((

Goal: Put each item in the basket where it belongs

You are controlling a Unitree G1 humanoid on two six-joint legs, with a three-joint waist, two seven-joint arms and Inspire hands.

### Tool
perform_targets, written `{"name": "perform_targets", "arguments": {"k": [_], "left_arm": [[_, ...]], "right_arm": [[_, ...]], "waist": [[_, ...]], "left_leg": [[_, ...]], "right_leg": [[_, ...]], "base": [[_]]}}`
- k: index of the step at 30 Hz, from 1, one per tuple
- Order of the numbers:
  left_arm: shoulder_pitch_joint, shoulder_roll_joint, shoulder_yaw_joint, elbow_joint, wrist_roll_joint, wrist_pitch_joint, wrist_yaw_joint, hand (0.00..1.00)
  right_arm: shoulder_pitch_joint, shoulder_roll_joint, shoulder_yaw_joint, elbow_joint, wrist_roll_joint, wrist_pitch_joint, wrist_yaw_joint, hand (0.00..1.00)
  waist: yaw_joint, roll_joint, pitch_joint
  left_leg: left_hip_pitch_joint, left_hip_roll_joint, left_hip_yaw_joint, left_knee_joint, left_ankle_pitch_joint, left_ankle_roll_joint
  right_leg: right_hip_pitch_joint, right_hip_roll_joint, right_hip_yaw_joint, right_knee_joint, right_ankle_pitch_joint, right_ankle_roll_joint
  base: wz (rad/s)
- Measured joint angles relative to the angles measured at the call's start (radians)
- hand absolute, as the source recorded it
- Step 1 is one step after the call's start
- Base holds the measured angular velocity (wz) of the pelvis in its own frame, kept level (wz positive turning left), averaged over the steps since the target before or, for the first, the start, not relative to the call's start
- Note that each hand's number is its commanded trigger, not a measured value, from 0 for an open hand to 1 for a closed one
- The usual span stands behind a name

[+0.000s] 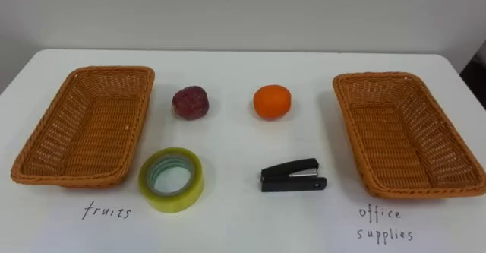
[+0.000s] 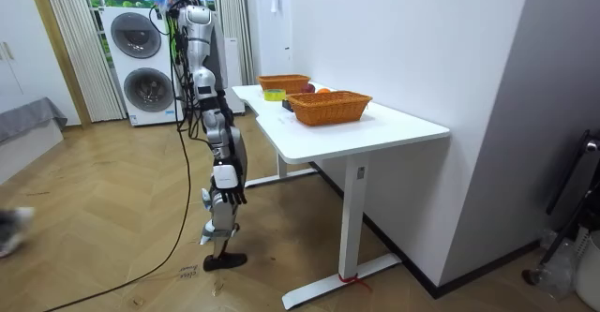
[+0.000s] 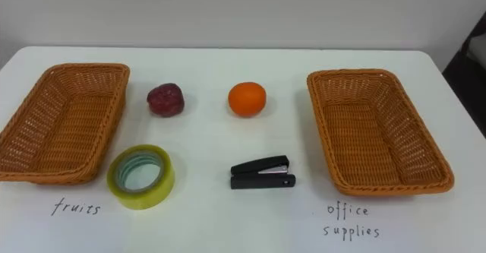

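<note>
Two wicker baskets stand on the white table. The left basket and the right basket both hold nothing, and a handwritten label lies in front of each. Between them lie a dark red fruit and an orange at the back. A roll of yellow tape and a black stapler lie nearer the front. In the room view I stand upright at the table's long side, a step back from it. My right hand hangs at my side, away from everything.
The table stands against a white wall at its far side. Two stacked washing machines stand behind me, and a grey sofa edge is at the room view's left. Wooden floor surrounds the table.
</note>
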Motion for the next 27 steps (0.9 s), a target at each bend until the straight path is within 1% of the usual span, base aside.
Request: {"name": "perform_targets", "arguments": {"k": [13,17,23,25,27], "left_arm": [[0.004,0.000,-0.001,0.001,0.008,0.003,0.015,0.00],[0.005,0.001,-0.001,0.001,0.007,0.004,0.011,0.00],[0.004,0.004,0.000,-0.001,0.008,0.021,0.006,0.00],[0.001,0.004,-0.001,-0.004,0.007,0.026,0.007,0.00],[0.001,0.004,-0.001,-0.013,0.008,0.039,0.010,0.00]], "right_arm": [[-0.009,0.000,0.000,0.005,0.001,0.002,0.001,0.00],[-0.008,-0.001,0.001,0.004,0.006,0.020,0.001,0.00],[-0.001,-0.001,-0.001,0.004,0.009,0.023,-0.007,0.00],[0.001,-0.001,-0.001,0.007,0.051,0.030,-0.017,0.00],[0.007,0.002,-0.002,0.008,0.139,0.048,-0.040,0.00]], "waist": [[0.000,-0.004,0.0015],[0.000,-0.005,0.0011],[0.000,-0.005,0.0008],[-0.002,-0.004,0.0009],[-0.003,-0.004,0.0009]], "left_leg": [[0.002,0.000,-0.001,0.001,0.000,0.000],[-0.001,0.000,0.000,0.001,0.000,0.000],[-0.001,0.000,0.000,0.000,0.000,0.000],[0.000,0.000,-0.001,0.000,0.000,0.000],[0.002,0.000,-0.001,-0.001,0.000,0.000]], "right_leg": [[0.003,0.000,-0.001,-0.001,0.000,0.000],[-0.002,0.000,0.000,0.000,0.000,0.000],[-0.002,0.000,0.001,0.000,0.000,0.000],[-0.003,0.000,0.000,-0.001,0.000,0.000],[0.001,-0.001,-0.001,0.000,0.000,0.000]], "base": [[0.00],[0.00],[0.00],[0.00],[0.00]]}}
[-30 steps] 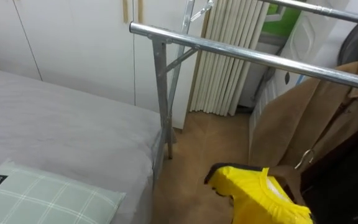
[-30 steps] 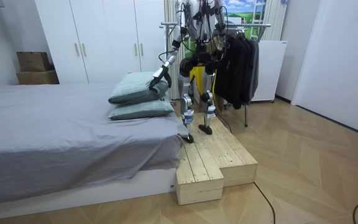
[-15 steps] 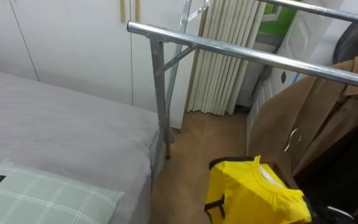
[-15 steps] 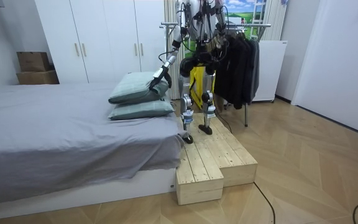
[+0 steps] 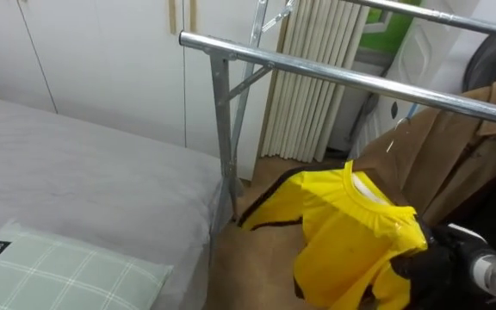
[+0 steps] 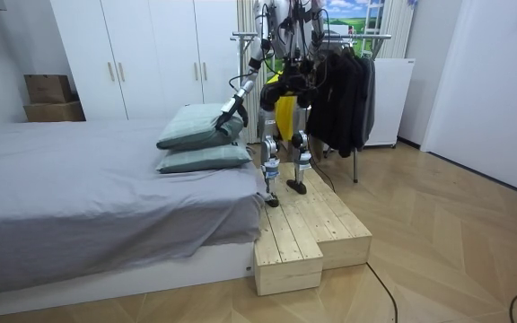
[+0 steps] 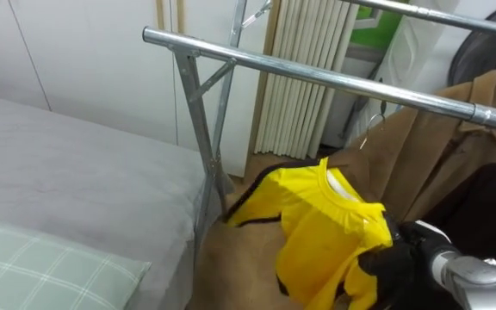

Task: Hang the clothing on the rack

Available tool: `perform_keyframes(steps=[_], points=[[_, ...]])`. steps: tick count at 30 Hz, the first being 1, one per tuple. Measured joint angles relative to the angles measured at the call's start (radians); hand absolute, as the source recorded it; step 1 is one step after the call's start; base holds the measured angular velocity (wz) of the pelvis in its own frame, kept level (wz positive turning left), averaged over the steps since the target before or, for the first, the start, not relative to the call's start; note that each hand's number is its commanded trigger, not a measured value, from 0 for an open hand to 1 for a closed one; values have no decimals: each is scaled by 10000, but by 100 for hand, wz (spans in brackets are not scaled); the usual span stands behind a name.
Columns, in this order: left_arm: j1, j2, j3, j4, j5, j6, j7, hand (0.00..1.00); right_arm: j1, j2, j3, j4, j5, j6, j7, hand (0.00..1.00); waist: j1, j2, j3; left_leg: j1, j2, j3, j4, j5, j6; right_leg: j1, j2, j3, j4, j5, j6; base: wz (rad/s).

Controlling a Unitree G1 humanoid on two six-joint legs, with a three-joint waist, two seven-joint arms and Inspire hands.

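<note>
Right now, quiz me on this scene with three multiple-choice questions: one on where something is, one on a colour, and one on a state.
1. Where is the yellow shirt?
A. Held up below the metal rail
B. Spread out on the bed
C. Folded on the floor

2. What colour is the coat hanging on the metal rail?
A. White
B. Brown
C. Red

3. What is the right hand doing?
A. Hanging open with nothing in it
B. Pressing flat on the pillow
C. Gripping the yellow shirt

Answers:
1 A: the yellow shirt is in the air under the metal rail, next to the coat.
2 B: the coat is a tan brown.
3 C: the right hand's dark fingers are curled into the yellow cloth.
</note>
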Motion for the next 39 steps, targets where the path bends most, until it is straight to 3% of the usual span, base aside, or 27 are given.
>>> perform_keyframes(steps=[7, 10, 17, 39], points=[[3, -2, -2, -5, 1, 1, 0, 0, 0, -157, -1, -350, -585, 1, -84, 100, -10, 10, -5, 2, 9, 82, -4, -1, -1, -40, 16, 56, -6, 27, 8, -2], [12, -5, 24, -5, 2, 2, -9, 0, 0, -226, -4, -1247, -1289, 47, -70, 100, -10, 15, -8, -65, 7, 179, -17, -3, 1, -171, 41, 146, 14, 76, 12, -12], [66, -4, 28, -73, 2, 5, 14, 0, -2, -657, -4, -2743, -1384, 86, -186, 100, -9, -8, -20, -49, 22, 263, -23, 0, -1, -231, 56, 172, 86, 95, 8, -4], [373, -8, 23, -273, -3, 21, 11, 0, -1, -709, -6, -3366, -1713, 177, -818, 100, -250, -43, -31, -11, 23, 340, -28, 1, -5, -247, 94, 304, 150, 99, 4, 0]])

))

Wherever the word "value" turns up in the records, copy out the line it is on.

● Written answer
- Note that each hand's number is its commanded trigger, not a measured value, from 0 for an open hand to 1 for a closed one
Available tool: `perform_keyframes(steps=[_], points=[[_, ...]])`. steps: tick count at 30 Hz, the first being 1, one per tuple. Measured joint angles relative to the angles measured at the call's start (radians); hand absolute, as the source recorded it; step 1 is one step after the call's start; base holds the measured angular velocity (wz) of the pelvis in its own frame, kept level (wz positive turning left), averaged over the steps since the target before or, for the first, the start, not relative to the call's start; note that each hand's number is its commanded trigger, not a measured value, from 0 for an open hand to 1 for a closed one; values have no decimals: each is scaled by 10000, but by 100 for hand, wz (spans in brackets are not scaled); the usual span stands behind a name.

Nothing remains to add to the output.